This Amendment No. 1 is filed with respect to the shares of the common stock,
having $.0001 par value per share (the "Common Stock"), of VCG Holding Corp.
("Issuer"), beneficially owned by the Reporting Persons (as defined below) as of
December 31, 2007 and amends and supplements the Schedule 13G filed on March 7,
2007 (collectively, the "Schedule 13G"). Except as set forth herein, the
Schedule 13G is unmodified.
The names of the persons filing this statement on Schedule 13G are
(collectively, the "Reporting Persons"):
- Burlingame Equity Investors, LP ("Onshore Fund").
- Burlingame Equity Investors II, LP ("Onshore Fund II").
- Burlingame Equity Investors (Offshore) Ltd. ("Offshore Fund").
- Burlingame Asset Management, LLC ("BAM").
- Blair E. Sanford ("Mr. Sanford").
BAM is the general partner of each of the Onshore Fund and Onshore Fund II, and
the investment manager of the Offshore Fund. Mr. Sanford is the managing member
of BAM. BAM and Mr.

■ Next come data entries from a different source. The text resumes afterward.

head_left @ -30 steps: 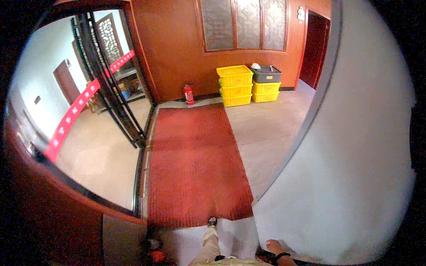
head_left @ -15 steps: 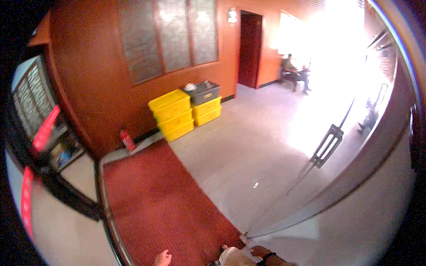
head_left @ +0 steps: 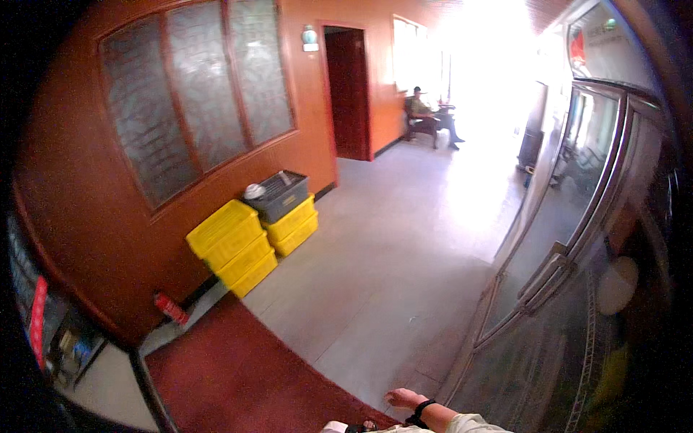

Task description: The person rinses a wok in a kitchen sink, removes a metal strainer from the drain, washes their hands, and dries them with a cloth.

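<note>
My right hand [head_left: 406, 397], with a black band [head_left: 417, 414] on its wrist, hangs low near the bottom edge. Its fingers are loosely bent and nothing shows in them. Nearest to it are the far edge of the dark red mat [head_left: 238, 368] and the pale floor [head_left: 390, 310]. A glass door [head_left: 545, 238] with a long metal handle [head_left: 546, 278] stands to the right, apart from the hand. My left hand is out of the picture. Part of my foot [head_left: 368, 426] shows at the bottom edge.
Yellow crates [head_left: 234, 245] are stacked by the orange wall, with a grey crate [head_left: 278, 195] on the right stack. A red fire extinguisher [head_left: 170, 308] stands beside the mat. Past a dark red doorway [head_left: 348, 94], a person [head_left: 426, 112] sits by the bright far end.
The view has turned right and moved forward. Crates and extinguisher have shifted left and down, and more of the glass door shows. My left hand has left the picture.
</note>
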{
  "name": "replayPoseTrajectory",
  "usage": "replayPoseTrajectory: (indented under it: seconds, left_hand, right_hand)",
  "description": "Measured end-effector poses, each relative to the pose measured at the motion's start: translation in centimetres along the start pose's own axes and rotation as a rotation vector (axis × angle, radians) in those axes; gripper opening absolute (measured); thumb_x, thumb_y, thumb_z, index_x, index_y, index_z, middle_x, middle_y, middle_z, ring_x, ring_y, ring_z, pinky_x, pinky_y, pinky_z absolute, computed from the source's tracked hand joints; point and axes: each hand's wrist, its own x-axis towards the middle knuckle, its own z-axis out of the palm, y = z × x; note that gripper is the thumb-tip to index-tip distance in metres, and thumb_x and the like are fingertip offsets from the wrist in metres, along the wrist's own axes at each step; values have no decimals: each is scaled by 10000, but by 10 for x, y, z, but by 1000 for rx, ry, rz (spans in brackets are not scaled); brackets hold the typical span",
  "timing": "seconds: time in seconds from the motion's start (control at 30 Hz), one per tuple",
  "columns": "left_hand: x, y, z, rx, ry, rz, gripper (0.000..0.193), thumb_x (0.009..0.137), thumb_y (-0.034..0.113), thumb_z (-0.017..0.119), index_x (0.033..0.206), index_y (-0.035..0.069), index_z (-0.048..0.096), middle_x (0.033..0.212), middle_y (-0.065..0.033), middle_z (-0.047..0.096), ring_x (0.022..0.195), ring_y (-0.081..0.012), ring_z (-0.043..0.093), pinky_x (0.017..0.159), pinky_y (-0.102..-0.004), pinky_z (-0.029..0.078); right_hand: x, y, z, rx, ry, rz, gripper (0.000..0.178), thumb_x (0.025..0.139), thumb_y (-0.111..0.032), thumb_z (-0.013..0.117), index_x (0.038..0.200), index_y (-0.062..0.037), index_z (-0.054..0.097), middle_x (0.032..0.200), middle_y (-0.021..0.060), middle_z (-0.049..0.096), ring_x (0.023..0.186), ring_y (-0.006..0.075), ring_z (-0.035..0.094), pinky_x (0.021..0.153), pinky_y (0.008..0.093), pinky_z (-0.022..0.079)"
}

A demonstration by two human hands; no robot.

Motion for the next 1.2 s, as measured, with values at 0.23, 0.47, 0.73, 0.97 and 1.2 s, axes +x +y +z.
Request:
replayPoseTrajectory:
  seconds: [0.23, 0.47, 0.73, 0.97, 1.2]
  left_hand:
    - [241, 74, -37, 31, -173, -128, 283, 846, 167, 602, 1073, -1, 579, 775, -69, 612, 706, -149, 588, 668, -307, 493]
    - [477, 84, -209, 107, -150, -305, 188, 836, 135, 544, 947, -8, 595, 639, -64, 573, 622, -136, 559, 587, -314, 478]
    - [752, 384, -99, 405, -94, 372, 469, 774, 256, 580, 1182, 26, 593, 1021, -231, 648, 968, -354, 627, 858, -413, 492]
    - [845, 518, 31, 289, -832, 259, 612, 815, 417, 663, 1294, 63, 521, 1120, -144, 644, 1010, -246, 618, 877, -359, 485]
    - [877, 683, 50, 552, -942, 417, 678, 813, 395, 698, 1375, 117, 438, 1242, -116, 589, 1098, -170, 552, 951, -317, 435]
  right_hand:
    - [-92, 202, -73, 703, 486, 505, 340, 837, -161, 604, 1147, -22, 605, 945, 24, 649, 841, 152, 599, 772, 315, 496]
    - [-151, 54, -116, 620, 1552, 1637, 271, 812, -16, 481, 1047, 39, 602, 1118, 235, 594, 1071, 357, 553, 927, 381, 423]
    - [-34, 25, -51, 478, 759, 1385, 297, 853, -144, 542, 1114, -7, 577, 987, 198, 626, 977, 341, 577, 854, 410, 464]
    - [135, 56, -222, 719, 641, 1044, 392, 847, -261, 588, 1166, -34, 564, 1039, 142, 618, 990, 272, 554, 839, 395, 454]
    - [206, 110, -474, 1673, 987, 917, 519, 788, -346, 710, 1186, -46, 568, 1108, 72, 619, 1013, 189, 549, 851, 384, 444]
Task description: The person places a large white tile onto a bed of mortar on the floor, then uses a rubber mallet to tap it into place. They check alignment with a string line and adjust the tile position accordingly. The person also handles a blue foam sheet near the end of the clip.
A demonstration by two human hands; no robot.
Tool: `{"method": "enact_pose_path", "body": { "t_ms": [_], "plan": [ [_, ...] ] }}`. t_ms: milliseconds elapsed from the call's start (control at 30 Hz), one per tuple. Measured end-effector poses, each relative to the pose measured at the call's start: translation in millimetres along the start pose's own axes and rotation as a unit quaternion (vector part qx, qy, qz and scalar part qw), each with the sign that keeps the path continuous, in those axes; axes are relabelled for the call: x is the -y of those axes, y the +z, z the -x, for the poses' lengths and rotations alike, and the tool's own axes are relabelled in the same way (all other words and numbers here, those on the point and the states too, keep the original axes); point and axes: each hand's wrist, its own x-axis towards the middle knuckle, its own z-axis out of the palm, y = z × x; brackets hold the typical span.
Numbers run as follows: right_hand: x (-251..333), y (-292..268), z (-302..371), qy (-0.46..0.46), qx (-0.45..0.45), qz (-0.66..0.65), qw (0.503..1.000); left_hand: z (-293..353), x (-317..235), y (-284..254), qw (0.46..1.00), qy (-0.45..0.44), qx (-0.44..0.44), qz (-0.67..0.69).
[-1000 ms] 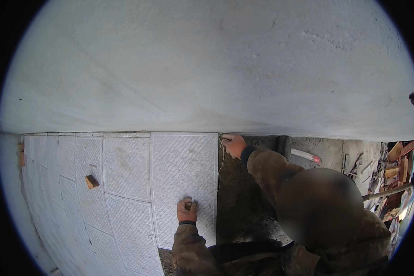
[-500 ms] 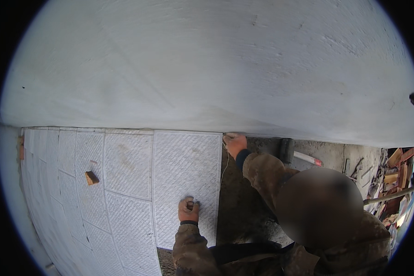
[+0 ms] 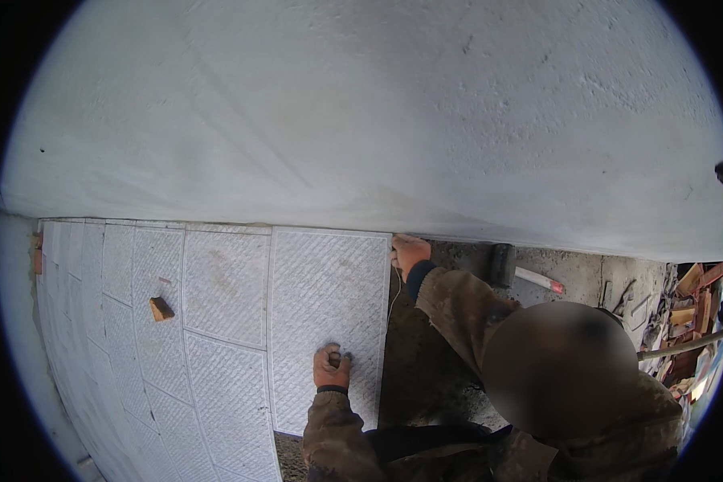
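Beside the wall, at the top right corner of a large grey ribbed tile (image 3: 329, 293), my right hand (image 3: 410, 252) is closed in a pinch. A thin pale string (image 3: 395, 296) hangs from its fingers along the tile's right edge. My left hand (image 3: 331, 367) rests lower on the same tile, with its fingers curled in. Whatever its fingers may hold is hidden.
A pale wall (image 3: 361, 112) runs along the far side. Laid tiles (image 3: 225, 281) stretch left, with a broken brick piece (image 3: 161, 309) on them. Bare ground to the right holds a mallet with a black head (image 3: 502, 266). Wood scraps (image 3: 687, 309) lie farther right.
The view has shifted very slightly. Both hands keep their places on the tile and at its corner; my right forearm has shifted a little.
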Motion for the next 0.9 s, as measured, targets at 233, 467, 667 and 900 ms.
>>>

Sanford may each be deemed to have voting and dispositive
power with respect to the shares of Common Stock (as defined below) held by the
Onshore Fund, Onshore Fund II and the Offshore Fund.
ITEM 4. OWNERSHIP.
Provide the following information regarding the aggregate number and
percentage of the class of securities of the issuer identified in Item 1.
(a) Amount beneficially owned:
(i) The Onshore Fund beneficially owns 456,568 shares of Common Stock.

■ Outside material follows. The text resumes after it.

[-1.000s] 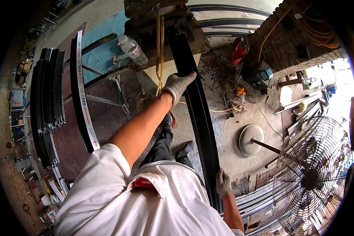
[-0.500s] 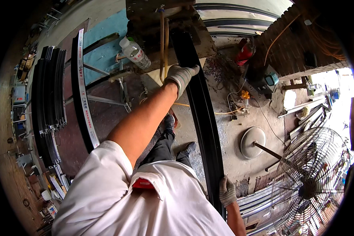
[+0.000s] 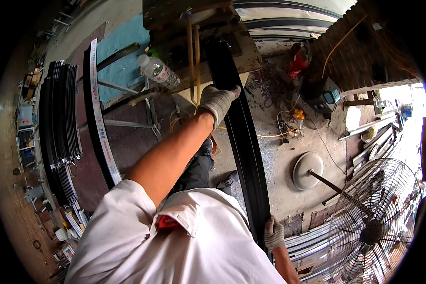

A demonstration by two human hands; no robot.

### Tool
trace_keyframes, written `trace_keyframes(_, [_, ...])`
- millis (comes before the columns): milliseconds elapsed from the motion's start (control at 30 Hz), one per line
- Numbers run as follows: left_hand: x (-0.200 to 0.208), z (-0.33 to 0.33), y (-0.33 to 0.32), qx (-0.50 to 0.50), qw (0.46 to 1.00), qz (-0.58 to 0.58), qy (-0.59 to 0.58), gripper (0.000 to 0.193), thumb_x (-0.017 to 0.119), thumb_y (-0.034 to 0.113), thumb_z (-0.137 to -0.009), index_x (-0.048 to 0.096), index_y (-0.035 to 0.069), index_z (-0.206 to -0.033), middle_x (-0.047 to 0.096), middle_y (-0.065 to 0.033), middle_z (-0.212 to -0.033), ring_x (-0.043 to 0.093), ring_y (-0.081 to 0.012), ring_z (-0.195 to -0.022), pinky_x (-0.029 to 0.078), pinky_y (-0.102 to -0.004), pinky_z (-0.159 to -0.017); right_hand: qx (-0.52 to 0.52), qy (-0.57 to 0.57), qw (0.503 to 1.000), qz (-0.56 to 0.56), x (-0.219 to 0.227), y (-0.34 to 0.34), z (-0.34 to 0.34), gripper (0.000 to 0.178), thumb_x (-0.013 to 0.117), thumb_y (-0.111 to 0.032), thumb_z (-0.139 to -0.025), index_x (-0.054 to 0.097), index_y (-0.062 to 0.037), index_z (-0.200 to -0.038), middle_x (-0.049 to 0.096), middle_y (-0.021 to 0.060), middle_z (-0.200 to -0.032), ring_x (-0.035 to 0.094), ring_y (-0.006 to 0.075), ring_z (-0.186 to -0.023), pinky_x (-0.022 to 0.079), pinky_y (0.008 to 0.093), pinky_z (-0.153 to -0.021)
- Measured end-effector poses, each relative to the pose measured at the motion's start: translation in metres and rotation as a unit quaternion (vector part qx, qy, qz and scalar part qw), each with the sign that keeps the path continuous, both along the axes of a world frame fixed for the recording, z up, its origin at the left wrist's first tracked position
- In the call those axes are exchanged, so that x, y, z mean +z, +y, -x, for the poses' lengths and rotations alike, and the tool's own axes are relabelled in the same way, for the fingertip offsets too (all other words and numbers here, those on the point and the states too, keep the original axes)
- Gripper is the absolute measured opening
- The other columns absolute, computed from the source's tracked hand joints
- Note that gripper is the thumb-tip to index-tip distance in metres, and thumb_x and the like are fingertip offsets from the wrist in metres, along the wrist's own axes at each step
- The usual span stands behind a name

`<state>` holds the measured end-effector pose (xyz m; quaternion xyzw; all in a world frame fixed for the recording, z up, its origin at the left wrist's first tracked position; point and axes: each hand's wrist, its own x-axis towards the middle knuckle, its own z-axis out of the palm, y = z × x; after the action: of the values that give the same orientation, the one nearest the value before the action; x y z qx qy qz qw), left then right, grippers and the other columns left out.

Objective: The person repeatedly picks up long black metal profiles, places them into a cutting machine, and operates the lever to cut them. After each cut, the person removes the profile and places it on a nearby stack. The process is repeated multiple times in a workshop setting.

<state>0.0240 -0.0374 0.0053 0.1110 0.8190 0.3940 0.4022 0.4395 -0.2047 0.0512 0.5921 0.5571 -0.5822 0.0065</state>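
A long black metal profile (image 3: 247, 151) runs from the dark machine (image 3: 175, 52) at the top down to my right side. My left hand (image 3: 217, 103), in a striped knit work glove, is closed on the profile's left edge near the machine, with its thumb lying over the top. Lower down, my right hand (image 3: 273, 234), in a similar glove, grips the profile's right edge; some of its fingers are hidden. The profile's far end lies on the machine's table. Two upright tan rods (image 3: 194, 61) stand beside it, left of the profile.
A clear plastic bottle (image 3: 158, 72) is at the machine's left. Several black profiles (image 3: 59, 113) are stacked at left, beside a labelled profile (image 3: 101, 113). At right stand a large caged fan (image 3: 371, 227), a round base (image 3: 308, 170) and a red extinguisher (image 3: 297, 62). Cables cross the floor.
Both hands keep hold of the profile, which has barely moved. My left hand sits slightly lower in the picture, and the view has shifted a little.
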Motion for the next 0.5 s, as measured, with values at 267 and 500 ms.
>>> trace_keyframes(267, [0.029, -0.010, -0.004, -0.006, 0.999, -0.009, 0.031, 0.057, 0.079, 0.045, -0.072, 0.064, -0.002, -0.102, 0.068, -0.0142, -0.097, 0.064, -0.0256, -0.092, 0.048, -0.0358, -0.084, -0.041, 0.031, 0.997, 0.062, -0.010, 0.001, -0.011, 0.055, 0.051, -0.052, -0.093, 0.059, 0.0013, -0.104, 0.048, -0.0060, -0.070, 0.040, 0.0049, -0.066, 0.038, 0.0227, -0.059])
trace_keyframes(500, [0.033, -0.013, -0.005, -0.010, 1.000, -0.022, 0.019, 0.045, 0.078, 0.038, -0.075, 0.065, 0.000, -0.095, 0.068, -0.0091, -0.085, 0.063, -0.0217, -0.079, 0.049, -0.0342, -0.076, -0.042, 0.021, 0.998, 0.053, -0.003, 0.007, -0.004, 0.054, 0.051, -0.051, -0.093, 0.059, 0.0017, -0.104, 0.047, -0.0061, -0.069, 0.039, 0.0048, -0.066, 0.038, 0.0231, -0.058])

(ii) The Onshore Fund II beneficially owns 58,316 shares of Common
Stock.
(iii) The Offshore Fund beneficially owns 199,673 shares of Common
Stock.
(iv) BAM, as the general partner of the Onshore Fund and Onshore
Fund II, and the investment manager of the Offshore Fund, may be
deemed to beneficially own the 714,557 shares of Common Stock
held by them.
(v) Mr. Sanford may be deemed to be the beneficial owner of the shares
of Common Stock beneficially owned by BAM.

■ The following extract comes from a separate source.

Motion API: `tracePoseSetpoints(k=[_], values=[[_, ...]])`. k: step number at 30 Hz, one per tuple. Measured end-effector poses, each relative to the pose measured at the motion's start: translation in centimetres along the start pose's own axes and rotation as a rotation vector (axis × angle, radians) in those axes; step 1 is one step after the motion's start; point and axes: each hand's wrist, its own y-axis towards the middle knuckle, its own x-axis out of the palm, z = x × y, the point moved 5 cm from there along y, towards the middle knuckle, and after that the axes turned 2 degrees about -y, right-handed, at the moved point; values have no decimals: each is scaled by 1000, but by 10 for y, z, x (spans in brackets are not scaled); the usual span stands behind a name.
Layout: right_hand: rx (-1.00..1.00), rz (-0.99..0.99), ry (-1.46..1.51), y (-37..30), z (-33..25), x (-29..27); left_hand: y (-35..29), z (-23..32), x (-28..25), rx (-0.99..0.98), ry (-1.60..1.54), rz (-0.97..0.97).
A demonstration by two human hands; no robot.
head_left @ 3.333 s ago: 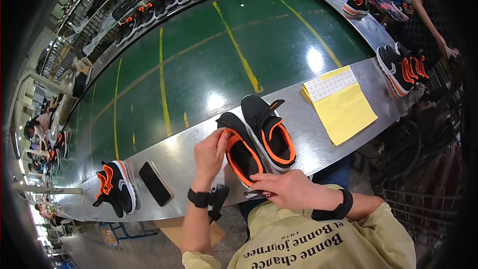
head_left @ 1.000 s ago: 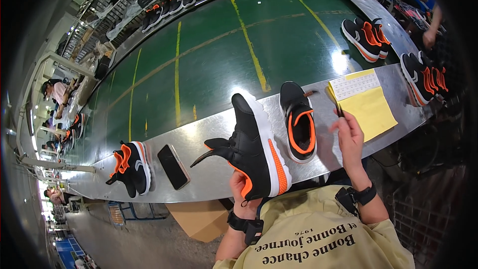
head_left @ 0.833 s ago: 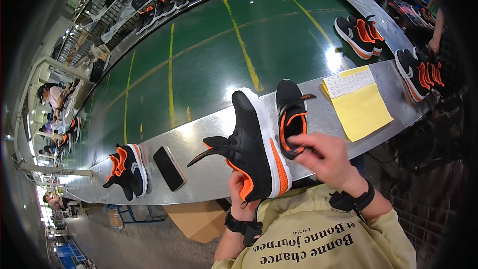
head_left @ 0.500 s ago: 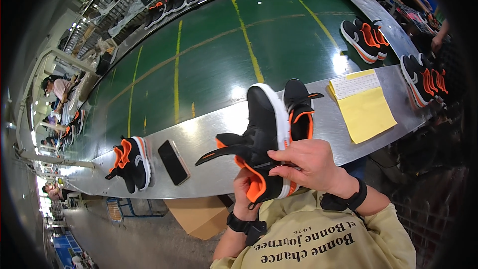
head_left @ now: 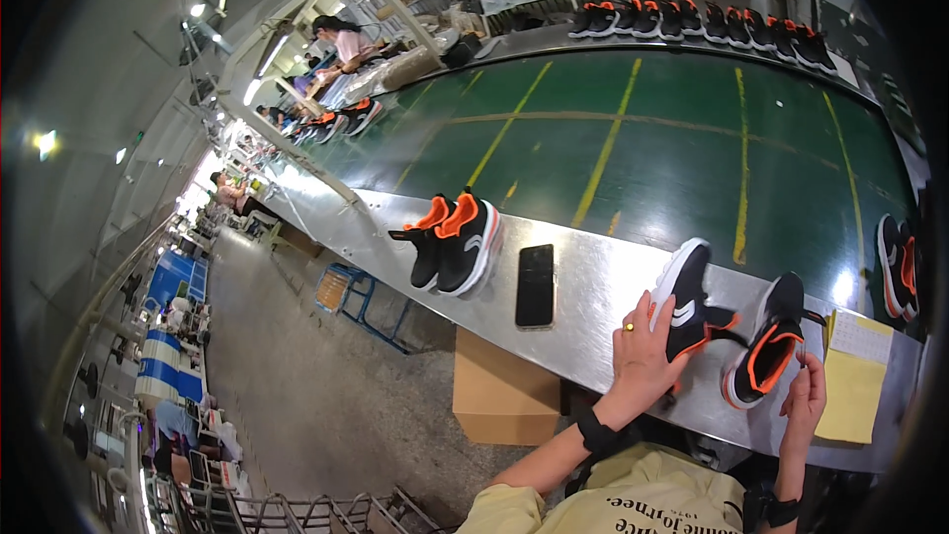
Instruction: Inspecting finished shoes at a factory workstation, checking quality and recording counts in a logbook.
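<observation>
My left hand (head_left: 645, 354) grips a black sneaker (head_left: 684, 299) with a white sole and orange lining, fingers wrapped over its side above the metal table edge. A matching sneaker (head_left: 769, 348) stands to its right, its orange opening facing me. Beside that second shoe is my right hand (head_left: 806, 398), its fingers curled and thumb close to the index finger. A small dark bit shows at those fingertips; what it belongs to is unclear.
A phone (head_left: 535, 287) lies left of my hands, beyond it a pair of sneakers (head_left: 457, 245). Yellow paper (head_left: 850, 391) lies at the right. Behind the metal edge runs a green belt (head_left: 682, 168), with more sneakers (head_left: 692, 20) lined up across it. A cardboard box (head_left: 506, 386) stands below.
The view has swung left. The sneaker held in both hands is now in my left hand alone, lower and by the table. My right hand has left it and moved beside the second shoe.
</observation>
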Motion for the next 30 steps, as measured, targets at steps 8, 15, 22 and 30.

(vi) Collectively, the Reporting Persons beneficially own 714,557
shares of Common Stock.
(b) Percent of Class:
(i) The Onshore Fund's beneficial ownership of 456,568 shares of
Common Stock represents 2.7% of all of the outstanding shares of
Common Stock.
(ii) The Onshore Fund II's beneficial ownership of 58,316 shares of
Common Stock represents 0.3% of all of the outstanding shares
of Common Stock.
(iii) The Offshore Fund's beneficial ownership of 199,673 shares of
Common Stock represents 1.2% of all of the outstanding shares
of Common Stock.
(iv) BAM's and Mr. Sanford's beneficial ownership of 714,557 shares
of Common Stock represents 4.2% of all of the outstanding shares
of Common Stock.
(v) Collectively, the Reporting Persons' beneficial ownership of
714,557 shares of Common Stock represents 4.2% of all of the
outstanding shares of Common Stock.
(c) Number of shares as to which such person has:
(i) Sole power to vote or to direct the vote
Not applicable.
(ii) Shared power to vote or to direct the vote of shares of
Common Stock:
The Onshore Fund, BAM and Mr. Sanford have shared power to vote
or direct the vote of the 456,568 shares of Common Stock held
by the Onshore Fund.
The Onshore Fund II, BAM and Mr. Sanford have shared power to
vote or direct the vote of the 58,316 shares of Common Stock
held by the Onshore Fund II.
The Offshore Fund, BAM and Mr. Sanford have shared power to vote
or direct the vote of the 199,673 shares of Common Stock held
by the Offshore Fund.
(iii) Sole power to dispose or to direct the disposition of shares
of Common Stock:
Not applicable.
(iv) Shared power to dispose or to direct the disposition of shares
of Common Stock:
The Onshore Fund, BAM and Mr. Sanford have shared power to
dispose or direct the disposition of the 456,568
shares of Common Stock beneficially held by the Onshore Fund.
The Onshore Fund II, BAM and Mr. Sanford have shared power to
dispose or direct the disposition of the 58,316 shares of
Common Stock beneficially held by the Onshore Fund II.
The Offshore Fund, BAM and Mr. Sanford have shared power to
dispose or direct the disposition of the 199,673 shares of
Common Stock held by the Offshore Fund.
ITEM 5. OWNERSHIP OF FIVE PERCENT OR LESS OF A CLASS.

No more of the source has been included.